- [ACTIVITY]
Include in the output exactly the lines from the opening of the data through the line containing "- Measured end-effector", and nothing more.

- [EXERCISE DATA]
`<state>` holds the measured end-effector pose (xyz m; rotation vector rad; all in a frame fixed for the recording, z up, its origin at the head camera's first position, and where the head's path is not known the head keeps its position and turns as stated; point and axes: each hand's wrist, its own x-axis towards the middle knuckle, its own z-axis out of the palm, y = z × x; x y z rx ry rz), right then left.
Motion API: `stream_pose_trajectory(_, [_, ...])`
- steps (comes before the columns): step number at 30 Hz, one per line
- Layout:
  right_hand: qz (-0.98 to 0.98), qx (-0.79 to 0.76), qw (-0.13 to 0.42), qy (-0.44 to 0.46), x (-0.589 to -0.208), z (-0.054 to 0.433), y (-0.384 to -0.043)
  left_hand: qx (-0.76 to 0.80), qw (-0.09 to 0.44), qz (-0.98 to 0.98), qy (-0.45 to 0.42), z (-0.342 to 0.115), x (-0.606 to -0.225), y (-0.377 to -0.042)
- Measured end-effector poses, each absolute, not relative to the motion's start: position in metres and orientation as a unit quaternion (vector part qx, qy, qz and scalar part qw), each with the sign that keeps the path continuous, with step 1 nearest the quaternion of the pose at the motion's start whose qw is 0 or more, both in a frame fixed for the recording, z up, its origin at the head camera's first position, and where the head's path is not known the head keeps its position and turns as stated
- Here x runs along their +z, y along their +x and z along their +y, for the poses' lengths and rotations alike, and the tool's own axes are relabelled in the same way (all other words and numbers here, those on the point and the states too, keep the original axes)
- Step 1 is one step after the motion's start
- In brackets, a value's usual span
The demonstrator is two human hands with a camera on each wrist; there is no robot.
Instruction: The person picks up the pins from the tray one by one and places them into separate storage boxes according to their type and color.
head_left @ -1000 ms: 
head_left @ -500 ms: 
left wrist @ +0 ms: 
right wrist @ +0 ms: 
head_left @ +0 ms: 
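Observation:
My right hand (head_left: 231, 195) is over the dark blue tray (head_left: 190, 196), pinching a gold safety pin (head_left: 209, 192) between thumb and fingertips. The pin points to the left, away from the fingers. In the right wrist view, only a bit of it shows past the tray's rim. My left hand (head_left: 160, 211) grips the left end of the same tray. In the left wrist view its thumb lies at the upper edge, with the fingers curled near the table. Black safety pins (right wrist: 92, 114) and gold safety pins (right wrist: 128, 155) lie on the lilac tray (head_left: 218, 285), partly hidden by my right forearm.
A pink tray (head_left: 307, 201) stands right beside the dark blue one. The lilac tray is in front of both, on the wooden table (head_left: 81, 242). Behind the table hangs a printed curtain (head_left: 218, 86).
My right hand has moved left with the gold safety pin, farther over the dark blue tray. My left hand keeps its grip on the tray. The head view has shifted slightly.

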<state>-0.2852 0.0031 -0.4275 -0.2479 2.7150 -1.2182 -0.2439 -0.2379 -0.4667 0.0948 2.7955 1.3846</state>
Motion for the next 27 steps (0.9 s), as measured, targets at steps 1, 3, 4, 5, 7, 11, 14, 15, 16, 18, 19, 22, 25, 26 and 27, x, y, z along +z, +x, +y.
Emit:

- [EXERCISE ANSWER]
`<state>` holds the measured end-effector pose (xyz m; rotation vector rad; all in a frame fixed for the recording, z up, its origin at the head camera's first position, and where the head's path is not known the head keeps its position and turns as stated; point and axes: each hand's wrist, its own x-axis towards the middle knuckle, its own z-axis out of the palm, y = z × x; x y z rx ry rz), right then left.
Motion API: `stream_pose_trajectory(_, [_, ...])`
- steps (comes before the columns): step number at 30 Hz, one per line
- Layout:
  right_hand: qz (-0.98 to 0.98), qx (-0.79 to 0.76), qw (-0.13 to 0.42), qy (-0.44 to 0.46), x (-0.589 to -0.208), z (-0.054 to 0.433), y (-0.384 to -0.043)
  left_hand: qx (-0.76 to 0.80), qw (-0.09 to 0.44), qz (-0.98 to 0.98), qy (-0.45 to 0.42), z (-0.342 to 0.115), x (-0.606 to -0.225), y (-0.377 to -0.042)
- Measured end-effector poses, each absolute, not relative to the motion's start: position in metres and orientation as a unit quaternion (vector part qx, qy, qz and scalar part qw), each with the sign that keeps the path continuous, with step 1 nearest the quaternion of the pose at the motion's start whose qw is 0 or more, both in a frame fixed for the recording, z up, its origin at the head camera's first position, and where the head's path is not known the head keeps its position and turns as stated

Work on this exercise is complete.